## What is required:
Please state how many lines of the data contain "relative". The number by itself is enough.

## Data extract:
........

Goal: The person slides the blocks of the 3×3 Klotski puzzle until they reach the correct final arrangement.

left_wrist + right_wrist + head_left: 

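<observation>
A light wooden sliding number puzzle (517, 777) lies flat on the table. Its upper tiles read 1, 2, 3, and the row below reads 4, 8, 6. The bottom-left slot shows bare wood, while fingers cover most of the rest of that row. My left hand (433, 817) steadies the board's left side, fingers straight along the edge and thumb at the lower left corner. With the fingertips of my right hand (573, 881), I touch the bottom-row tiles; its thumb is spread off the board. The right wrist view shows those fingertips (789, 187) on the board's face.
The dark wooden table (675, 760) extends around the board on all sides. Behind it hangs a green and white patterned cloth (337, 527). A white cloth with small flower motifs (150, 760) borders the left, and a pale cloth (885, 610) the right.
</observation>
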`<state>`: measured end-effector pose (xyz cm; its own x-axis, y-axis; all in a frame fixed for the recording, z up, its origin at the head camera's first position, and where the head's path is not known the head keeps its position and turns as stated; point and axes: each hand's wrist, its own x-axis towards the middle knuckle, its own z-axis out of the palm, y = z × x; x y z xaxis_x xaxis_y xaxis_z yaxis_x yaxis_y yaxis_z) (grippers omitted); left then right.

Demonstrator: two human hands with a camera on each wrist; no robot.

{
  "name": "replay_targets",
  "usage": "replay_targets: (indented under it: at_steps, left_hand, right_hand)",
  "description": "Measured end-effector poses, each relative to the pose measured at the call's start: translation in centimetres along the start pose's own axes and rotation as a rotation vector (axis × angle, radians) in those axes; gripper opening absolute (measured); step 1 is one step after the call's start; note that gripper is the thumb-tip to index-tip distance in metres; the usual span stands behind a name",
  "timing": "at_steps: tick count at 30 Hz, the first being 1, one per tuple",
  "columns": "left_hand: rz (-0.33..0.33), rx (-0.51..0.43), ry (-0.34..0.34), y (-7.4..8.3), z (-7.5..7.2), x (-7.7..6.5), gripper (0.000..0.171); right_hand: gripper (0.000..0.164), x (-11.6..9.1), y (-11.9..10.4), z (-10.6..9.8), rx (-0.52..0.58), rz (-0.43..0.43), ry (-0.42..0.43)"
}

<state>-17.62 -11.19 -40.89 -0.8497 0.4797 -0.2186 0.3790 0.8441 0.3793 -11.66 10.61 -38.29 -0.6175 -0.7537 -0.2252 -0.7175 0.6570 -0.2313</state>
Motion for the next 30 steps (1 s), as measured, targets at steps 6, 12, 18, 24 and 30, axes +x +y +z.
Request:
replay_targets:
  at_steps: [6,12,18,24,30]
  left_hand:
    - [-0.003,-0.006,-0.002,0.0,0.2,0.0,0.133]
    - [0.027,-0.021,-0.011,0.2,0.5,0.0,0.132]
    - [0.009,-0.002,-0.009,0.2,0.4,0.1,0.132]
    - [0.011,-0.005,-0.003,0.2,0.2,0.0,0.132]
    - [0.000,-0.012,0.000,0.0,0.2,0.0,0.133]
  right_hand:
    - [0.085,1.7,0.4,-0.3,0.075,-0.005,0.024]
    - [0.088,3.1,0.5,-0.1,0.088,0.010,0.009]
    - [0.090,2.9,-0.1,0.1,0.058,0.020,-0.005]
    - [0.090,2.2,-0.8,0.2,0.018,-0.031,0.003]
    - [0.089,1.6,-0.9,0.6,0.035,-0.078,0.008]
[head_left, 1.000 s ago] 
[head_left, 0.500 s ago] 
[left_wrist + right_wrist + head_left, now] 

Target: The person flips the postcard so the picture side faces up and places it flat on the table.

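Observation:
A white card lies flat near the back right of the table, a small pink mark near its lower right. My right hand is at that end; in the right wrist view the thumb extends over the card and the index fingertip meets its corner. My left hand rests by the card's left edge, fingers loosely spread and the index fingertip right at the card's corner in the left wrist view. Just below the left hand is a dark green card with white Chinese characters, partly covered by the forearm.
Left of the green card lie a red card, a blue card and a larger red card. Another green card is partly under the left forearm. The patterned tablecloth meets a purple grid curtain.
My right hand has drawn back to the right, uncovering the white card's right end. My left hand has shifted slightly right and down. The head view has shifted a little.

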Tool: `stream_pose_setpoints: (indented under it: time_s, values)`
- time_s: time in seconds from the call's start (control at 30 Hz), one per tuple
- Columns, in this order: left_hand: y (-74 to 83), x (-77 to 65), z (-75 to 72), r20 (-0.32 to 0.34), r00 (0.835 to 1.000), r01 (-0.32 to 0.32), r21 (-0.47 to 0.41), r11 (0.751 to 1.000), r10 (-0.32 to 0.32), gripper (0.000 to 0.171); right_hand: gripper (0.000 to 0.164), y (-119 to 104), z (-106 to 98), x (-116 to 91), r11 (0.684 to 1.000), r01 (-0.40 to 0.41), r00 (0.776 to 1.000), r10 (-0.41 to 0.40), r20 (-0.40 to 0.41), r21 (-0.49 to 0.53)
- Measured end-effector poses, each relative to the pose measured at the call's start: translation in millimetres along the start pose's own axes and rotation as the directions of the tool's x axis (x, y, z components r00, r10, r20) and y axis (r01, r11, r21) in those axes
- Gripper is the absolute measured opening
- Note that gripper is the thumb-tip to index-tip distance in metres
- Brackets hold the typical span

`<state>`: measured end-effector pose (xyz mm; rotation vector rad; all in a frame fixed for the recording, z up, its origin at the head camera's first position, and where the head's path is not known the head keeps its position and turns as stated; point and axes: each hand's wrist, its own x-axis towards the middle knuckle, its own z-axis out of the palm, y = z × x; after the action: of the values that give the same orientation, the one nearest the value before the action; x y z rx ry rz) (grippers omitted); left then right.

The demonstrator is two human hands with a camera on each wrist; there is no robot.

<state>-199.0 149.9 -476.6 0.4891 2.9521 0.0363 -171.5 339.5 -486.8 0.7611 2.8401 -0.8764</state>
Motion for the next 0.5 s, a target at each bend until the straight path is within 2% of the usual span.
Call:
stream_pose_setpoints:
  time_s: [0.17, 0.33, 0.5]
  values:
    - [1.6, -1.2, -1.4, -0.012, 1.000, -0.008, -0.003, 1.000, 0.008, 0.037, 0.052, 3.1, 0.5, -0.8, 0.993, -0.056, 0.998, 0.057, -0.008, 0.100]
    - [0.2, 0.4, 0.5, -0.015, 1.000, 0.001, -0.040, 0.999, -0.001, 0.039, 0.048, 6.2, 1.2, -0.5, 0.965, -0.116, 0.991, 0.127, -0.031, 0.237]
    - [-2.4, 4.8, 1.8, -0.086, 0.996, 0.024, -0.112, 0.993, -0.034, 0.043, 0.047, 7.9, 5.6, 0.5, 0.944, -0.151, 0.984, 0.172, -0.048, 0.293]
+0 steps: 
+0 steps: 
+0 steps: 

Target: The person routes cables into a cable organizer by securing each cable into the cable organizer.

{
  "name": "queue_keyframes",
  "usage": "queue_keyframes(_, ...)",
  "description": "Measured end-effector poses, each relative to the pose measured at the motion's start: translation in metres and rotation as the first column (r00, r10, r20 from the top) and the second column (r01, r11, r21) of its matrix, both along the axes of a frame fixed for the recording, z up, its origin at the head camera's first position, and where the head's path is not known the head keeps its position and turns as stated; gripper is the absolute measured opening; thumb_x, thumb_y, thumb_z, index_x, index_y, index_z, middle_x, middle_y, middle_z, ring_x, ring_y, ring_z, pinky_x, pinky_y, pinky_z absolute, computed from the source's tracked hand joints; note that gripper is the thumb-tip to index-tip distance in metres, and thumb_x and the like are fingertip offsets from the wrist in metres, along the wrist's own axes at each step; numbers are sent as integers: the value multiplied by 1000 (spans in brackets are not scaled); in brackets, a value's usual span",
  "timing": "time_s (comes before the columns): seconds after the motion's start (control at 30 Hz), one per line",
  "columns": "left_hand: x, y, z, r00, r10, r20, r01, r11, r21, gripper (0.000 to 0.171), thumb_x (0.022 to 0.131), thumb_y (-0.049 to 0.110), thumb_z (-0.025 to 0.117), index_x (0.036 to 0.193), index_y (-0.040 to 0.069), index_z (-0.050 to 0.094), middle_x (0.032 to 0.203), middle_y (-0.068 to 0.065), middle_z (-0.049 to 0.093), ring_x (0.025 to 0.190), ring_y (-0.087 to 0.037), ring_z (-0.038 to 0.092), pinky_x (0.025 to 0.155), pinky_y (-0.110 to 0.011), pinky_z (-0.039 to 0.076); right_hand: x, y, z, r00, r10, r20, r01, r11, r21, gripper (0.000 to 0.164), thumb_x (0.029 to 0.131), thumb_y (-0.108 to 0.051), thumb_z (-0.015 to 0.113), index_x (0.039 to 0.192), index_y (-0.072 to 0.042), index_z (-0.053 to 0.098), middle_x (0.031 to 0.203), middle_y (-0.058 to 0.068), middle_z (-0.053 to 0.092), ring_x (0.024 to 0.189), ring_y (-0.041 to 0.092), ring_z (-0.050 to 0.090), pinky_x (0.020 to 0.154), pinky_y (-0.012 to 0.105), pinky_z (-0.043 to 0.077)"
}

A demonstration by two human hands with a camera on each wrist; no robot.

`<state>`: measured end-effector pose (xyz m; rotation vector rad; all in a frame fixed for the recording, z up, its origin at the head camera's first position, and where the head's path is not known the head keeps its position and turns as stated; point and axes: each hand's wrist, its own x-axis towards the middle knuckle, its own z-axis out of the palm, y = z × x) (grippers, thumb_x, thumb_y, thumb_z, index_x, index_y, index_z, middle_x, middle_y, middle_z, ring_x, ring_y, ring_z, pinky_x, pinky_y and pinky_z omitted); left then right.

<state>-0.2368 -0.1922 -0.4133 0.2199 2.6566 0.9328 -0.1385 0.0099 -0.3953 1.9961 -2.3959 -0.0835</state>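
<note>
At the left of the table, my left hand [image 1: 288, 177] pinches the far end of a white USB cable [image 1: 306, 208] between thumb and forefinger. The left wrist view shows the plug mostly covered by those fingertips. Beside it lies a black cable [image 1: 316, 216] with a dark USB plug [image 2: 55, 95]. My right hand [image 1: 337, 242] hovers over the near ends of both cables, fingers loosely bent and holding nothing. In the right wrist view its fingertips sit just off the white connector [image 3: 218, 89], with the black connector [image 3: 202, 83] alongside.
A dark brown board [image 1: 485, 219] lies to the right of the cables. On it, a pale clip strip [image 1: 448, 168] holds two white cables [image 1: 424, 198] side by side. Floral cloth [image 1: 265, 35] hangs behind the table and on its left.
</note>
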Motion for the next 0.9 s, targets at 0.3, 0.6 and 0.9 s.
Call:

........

## Exercise output:
3